Vers des silicones cicatrisables et réparables
Les silicones sont des matériaux élastomères largement utilisés comme colles, mastics, moules, bio-implants, ou dans l’industrie cosmétique. Dans un article paru dans la revue Angewandte Chemie International Edition, des chimistes proposent de les rendre temporairement dynamiques pour les réparer in situ ou les recycler mécaniquement sans affecter leur stabilité thermique et mécanique.
Les silicones, formés de longues chaînes silicium-oxygène (∼∼∼-Si-O-Si-O-Si-O-∼∼∼) flexibles, sont des polymères inorganiques, le polydimethylsiloxane ou PDMS étant l’exemple plus courant. On les retrouve dans de nombreuses applications : mastics, colles, joints, additifs antimoussants, cosmétiques, matériel médical, moules, gaines isolantes de câbles électriques, graisses haute performance etc. La forte liaison Si-O leur confère une grande résistance thermique et une excellente tenue aux UV, tandis que la flexibilité de la chaîne en fait une classe de matériaux très utiles dont la consistance varie du liquide (huiles et lubrifiants) aux caoutchoucs, en passant par le gel. Dans de nombreuses applications où une résistance thermique et mécanique est attendue, ces matériaux sont vulcanisés, c’est-à-dire que les chaînes sont reliées entre elles de façon permanente pour former un réseau. Si le recyclage chimique de ces silicones vulcanisés devient maintenant possible par dépolymérisation complète afin de ré-initier un nouveau cycle de polymérisation puis de mise en forme des matériaux, une cicatrisation ou réparation in situ serait parfois suffisante.

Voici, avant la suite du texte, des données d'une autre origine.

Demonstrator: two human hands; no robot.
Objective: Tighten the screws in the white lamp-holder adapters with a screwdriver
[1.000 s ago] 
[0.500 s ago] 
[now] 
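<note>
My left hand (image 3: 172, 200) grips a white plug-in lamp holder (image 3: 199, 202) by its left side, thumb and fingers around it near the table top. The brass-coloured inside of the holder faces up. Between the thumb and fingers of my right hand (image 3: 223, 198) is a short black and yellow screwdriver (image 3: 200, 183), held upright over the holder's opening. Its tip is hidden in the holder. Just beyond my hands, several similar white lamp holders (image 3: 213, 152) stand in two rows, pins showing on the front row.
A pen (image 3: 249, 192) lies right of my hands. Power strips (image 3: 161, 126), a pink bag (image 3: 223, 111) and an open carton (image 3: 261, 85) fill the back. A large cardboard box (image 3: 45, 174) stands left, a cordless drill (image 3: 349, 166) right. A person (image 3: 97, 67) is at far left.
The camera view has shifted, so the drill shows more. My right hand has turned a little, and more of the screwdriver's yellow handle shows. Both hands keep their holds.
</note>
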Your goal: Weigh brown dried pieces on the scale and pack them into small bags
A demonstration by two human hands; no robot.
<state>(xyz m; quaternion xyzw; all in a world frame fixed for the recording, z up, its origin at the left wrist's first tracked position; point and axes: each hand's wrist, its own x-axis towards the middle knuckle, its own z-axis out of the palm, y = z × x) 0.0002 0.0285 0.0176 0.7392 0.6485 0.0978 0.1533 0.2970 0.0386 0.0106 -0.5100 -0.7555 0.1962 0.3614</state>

Une manière particulièrement efficace et universelle de conférer des propriétés d’auto-réparation aux matériaux silicones est de catalyser les échanges de liaisons Si-O constitutives des chaînes polymères. Cependant, lorsque cette capacité d’auto-réparation est introduite de façon permanente dans le matériau dès sa conception, elle a tendance à en affaiblir les propriétés thermiques sur le long terme, notamment en favorisant la formation de composés cycliques volatils.
Pour pallier ce problème, des chimistes du laboratoire Catalyse, polymérisation, procédés et matériaux (CNRS/Ecole supérieure de chimie physique électronique de Lyon/ Université Claude Bernard Lyon 1) ont étudié la possibilité de conférer cette capacité d’auto-réparation in situ et de manière temporaire à des élastomères silicones modèles de PDMS. Ils ont pour cela étudié l’effet d’une superbase phosphazene, le P4-tBu. Sa présence permanente dans le réseau silicone engendre sa dépolymérisation progressive, voire une dé-vulcanisation totale si une quantité trop importante est ajoutée. Par contre, l’apporter en petites quantités bien contrôlées, par exemple en gonflant le matériau avec une solution, permet de rendre les liaisons Si-O-Si dynamiques. Dynamisme qui se traduit par une malléabilité du matériau qui peut dès lors recoller ou se réparer. Les chimistes ont ensuite montré qu’un simple chauffage au-dessus de 130 °C permet de dégrader la superbase et retrouver les propriétés intrinsèques non-dynamiques du matériau initial. Ces résultats, parus dans la revue Angewandte Chemie International Edition, permettent d’entrevoir de nouvelles opportunités pour contrôler la cicatrisation ou le recyclage mécanique de ces matériaux élastomères.
Référence
Deciphering Siloxane Bond Exchanges: from a Molecular Study to vitrimerization and recycling of Silicone Elastomers.
Douriya Z. Khedaioui, Camille Tribout, Julie Bratasanu, Franck D’Agosto, Christophe Boisson & Damien Montarnal, Angewandte Chemie International Edition 2023.